Grand-mère penchée sur l'étoffe fatiguée,
transformait les vieux draps en rideaux brodés,
ses mains ridées guidaient le tissu froissé,
le cliquetis régulier berçait la veillée,
et chaque ourlet portait sa propre vérité.
La pédale grinçait sous le pied cadencé,
un rythme ancestral que rien n'a remplacé,
les bobines de fil aux couleurs du passé
alignées sur l'étagère, prêtes à être usées,
comme autant de promesses qu'on ne tient plus assez.
Je revois les robes cousues pour les mariées,
les chemises d'écolier soigneusement reprisées,
Les nappes de dimanche aux coins empesés,
tout un monde cousu main que l'on a délaissé
pour des vêtements jetables sitôt achetés.

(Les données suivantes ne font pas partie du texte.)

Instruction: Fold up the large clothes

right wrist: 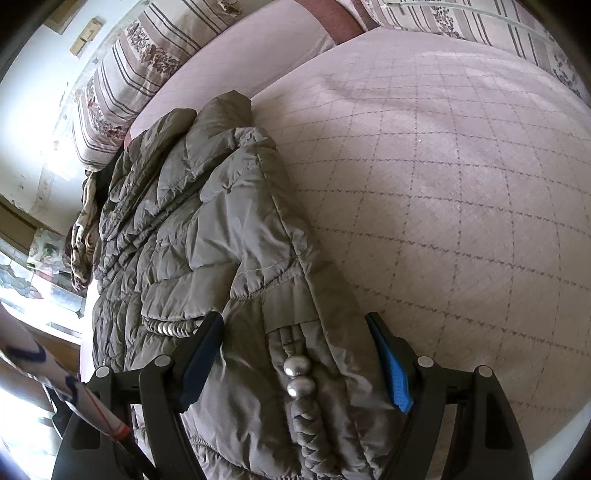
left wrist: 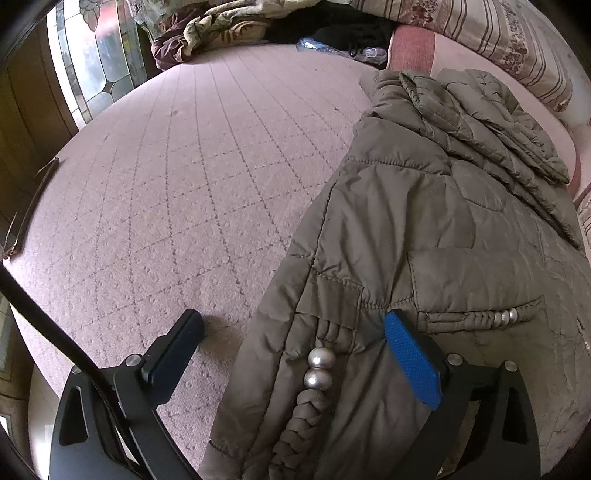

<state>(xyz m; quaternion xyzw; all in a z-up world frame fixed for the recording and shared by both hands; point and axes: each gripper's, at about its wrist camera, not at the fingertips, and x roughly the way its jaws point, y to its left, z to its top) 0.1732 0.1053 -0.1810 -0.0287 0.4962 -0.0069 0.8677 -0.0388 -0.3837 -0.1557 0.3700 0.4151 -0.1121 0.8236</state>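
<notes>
Folding looks partly done: jacket (left wrist: pixel 424 240) lies narrowed lengthwise on the bed (left wrist: pixel 184 184), right of frame, while left hand-held gripper (left wrist: pixel 295 325) and right hand-held gripper (right wrist: pixel 295 328) gape over its hem, gripping nothing.

We log the jacket (left wrist: pixel 424 229) lying flat on the bed cover (left wrist: pixel 184 184), our landmark. Its hood (left wrist: pixel 491 122) sits at the jacket's far end, toward the pillow (left wrist: pixel 509 40) at the cover's far edge. A bundled blanket (left wrist: pixel 218 29) lies on the cover's far side, left of the jacket in the left wrist view. The left gripper (left wrist: pixel 295 325) straddles the jacket's near left edge, one finger over the cover. The right gripper (right wrist: pixel 295 332) straddles the near right edge, with beads (right wrist: pixel 297 376) between its fingers.
</notes>
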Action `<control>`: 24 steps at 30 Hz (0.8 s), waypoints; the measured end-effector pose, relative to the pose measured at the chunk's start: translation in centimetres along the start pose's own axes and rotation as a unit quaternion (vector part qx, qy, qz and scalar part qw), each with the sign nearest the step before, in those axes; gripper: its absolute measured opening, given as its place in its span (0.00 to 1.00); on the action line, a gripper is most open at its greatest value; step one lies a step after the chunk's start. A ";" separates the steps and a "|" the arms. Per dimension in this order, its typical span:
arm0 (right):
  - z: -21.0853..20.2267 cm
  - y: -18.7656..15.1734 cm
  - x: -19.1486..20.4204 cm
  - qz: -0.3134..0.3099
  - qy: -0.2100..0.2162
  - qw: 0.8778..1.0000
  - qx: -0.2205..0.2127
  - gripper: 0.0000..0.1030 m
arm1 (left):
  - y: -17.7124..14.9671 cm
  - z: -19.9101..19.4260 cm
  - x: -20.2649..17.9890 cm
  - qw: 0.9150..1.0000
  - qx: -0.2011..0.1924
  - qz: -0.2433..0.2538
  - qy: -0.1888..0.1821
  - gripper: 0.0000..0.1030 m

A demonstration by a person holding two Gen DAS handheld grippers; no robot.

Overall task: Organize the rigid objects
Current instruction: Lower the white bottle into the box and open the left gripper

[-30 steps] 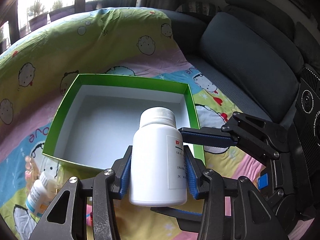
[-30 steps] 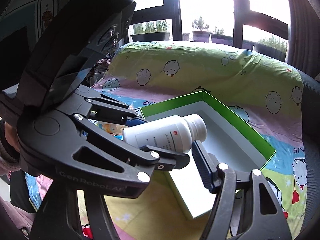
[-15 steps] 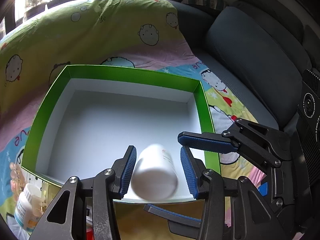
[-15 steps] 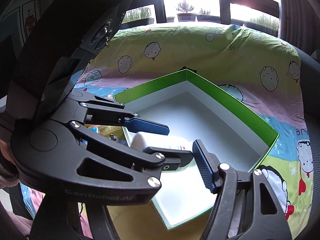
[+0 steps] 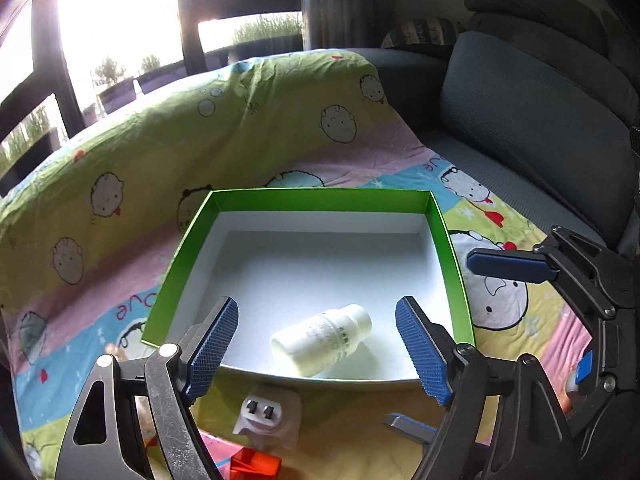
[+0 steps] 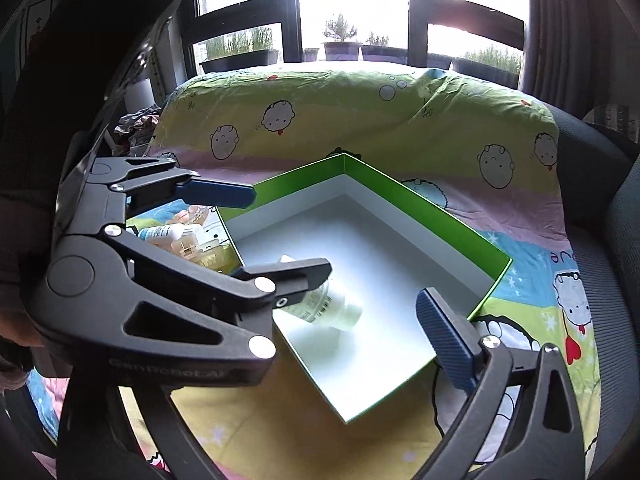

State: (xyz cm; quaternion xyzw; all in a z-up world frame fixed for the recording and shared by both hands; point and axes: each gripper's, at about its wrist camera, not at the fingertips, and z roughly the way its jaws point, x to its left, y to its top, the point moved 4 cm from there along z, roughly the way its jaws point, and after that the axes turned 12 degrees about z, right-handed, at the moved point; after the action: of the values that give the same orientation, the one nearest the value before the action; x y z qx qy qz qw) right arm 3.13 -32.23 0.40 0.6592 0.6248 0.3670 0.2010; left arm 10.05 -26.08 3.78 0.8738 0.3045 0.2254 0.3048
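A white plastic bottle (image 5: 322,338) lies on its side inside the green-rimmed box (image 5: 320,194), near the box's front edge. My left gripper (image 5: 318,344) is open above it, one blue pad on each side, touching nothing. The bottle also shows in the right wrist view (image 6: 328,306), partly hidden behind the left gripper's finger (image 6: 296,274). My right gripper (image 6: 360,320) is open and empty over the box's near corner (image 6: 348,416). It appears in the left wrist view at the right (image 5: 508,266).
A white plug adapter (image 5: 264,414) and a red object (image 5: 256,466) lie in front of the box. Several small bottles and jars (image 6: 180,236) sit left of the box. A cartoon-print sheet (image 5: 200,132) covers the surface. A dark sofa (image 5: 532,120) stands right.
My left gripper carried the white bottle over the box, opened and let it go. The bottle now lies on the box floor and the gripper has drawn back.
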 end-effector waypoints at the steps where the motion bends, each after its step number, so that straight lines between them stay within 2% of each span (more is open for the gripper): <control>1: -0.5 -0.1 0.1 0.002 -0.008 1.000 -0.003 1.00 | -0.2 -0.5 0.1 1.000 -0.002 0.001 0.011 0.80; 6: -2.7 -1.1 1.2 0.005 -0.039 0.999 -0.020 0.99 | -1.6 -3.5 0.6 0.998 -0.022 -0.013 0.051 0.81; 8: -3.5 -1.5 1.8 0.009 -0.042 0.999 -0.022 0.99 | -2.4 -4.7 0.7 0.997 -0.027 -0.019 0.069 0.91; 10: -4.1 -2.1 2.5 0.015 -0.045 0.999 -0.022 0.99 | -3.3 -6.1 1.0 0.995 -0.036 -0.024 0.088 0.93; 12: -4.6 -2.6 3.0 0.021 -0.045 0.999 -0.022 0.99 | -4.2 -7.2 1.4 0.994 -0.039 -0.031 0.093 0.93; 24: -4.9 -5.8 6.1 0.054 -0.045 0.998 0.006 0.99 | -10.6 -10.4 2.7 0.990 -0.004 -0.073 0.124 0.93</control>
State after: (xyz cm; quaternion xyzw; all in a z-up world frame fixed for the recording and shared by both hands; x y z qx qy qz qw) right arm -4.69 -26.42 0.84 0.7092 0.5808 0.3434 0.2046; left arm 1.74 -13.51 4.61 0.8133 0.4023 0.3101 0.2838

Aujourd'hui la Singer dort sous un vieux châle,
relique d'un temps où chaque point était vital,
où l'on rafistolait plutôt que de tout jeter,
où les gestes patients avaient encore leur place,
et où les mains savaient encore créer.
Didier Guy
De très beaux souvenirs, maman me cousait mes robes quand j'étais petite et je me rappelle de mon plus beau cadeau de Saint-Nicolas, un berceau de poupée fabriqué par papa qu'elle avait habillé d'un joli tissu à plumetis. La dernière fois que maman a cousu pour moi, c'était pour ma première "boum", une robe en vichy jaune et blanc.
RépondreSupprimerNon rien n'était jeté, chez moi les vieux draps se transformaient en torchons à vaisselle.